» Exercise details
Where the data below has the string "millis", return the whole line.

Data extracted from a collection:
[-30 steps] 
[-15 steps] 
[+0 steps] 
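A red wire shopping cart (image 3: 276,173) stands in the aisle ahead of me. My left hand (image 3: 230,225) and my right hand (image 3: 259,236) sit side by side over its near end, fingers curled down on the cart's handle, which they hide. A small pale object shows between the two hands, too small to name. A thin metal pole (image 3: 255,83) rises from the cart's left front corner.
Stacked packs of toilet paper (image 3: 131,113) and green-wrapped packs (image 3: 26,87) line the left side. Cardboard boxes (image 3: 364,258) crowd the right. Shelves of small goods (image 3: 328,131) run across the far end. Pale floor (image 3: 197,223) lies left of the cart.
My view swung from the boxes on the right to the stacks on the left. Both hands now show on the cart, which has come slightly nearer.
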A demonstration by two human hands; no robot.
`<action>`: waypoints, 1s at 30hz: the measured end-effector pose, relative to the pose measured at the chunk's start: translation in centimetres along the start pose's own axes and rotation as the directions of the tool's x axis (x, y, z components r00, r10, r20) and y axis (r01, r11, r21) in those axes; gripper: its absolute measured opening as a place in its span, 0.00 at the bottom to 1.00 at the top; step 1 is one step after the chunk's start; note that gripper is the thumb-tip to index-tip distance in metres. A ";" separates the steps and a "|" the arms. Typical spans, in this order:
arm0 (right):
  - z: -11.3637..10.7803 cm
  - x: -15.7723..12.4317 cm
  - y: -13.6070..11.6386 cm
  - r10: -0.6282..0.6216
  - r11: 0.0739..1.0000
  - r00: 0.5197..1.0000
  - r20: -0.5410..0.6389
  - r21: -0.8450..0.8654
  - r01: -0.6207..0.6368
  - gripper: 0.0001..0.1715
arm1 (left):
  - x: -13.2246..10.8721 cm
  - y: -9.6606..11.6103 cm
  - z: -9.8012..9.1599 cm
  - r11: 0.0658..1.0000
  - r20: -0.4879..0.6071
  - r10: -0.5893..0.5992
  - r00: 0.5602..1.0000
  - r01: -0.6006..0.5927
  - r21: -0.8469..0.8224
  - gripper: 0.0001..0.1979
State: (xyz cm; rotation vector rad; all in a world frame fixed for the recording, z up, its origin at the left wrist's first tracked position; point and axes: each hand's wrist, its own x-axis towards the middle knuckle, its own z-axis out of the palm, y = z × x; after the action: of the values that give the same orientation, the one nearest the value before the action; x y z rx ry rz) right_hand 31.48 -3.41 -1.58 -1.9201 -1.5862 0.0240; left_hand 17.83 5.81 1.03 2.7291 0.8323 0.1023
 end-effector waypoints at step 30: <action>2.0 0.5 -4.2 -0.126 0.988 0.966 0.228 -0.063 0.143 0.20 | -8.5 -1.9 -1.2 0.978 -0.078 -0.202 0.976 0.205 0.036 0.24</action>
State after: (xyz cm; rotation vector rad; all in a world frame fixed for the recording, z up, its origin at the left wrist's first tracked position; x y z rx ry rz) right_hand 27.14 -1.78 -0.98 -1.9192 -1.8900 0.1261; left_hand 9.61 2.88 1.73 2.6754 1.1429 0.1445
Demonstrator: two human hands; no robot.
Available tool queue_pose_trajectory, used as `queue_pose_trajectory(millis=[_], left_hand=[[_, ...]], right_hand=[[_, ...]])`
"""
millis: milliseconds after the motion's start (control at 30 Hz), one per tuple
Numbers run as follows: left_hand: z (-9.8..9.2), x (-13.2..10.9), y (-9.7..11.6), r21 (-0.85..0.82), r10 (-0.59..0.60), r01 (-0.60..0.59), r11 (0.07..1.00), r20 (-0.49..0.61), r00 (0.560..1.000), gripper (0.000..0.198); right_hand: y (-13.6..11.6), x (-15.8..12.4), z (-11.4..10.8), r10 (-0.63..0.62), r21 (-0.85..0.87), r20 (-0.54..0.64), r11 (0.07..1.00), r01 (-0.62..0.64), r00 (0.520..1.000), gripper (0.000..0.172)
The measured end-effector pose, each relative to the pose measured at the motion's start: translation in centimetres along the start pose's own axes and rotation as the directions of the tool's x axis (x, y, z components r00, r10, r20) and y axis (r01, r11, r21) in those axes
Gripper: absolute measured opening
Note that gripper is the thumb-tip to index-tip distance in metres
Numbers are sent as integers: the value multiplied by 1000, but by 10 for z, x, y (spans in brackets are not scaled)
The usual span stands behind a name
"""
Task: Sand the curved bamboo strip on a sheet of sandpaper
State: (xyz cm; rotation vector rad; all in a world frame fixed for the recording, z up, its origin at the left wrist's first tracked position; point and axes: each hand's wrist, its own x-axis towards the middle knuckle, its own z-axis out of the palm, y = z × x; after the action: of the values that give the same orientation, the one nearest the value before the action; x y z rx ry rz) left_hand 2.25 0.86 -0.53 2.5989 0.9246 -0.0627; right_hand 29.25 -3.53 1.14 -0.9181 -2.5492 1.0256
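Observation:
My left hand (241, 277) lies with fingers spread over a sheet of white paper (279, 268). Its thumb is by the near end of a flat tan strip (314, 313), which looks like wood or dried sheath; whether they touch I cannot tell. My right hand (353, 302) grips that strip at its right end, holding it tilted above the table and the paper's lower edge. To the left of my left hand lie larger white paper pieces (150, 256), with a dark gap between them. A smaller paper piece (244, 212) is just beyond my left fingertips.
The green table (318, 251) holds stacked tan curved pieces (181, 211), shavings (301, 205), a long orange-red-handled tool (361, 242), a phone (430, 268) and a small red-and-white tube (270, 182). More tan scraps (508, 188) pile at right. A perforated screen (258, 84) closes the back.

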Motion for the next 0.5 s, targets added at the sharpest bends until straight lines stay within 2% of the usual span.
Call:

» Output for this exercise
Available tool queue_pose_trajectory, used as `queue_pose_trajectory(millis=[_], left_hand=[[_, ...]], right_hand=[[_, ...]])`
millis: milliseconds after the motion's start (control at 30 Hz), one per tuple

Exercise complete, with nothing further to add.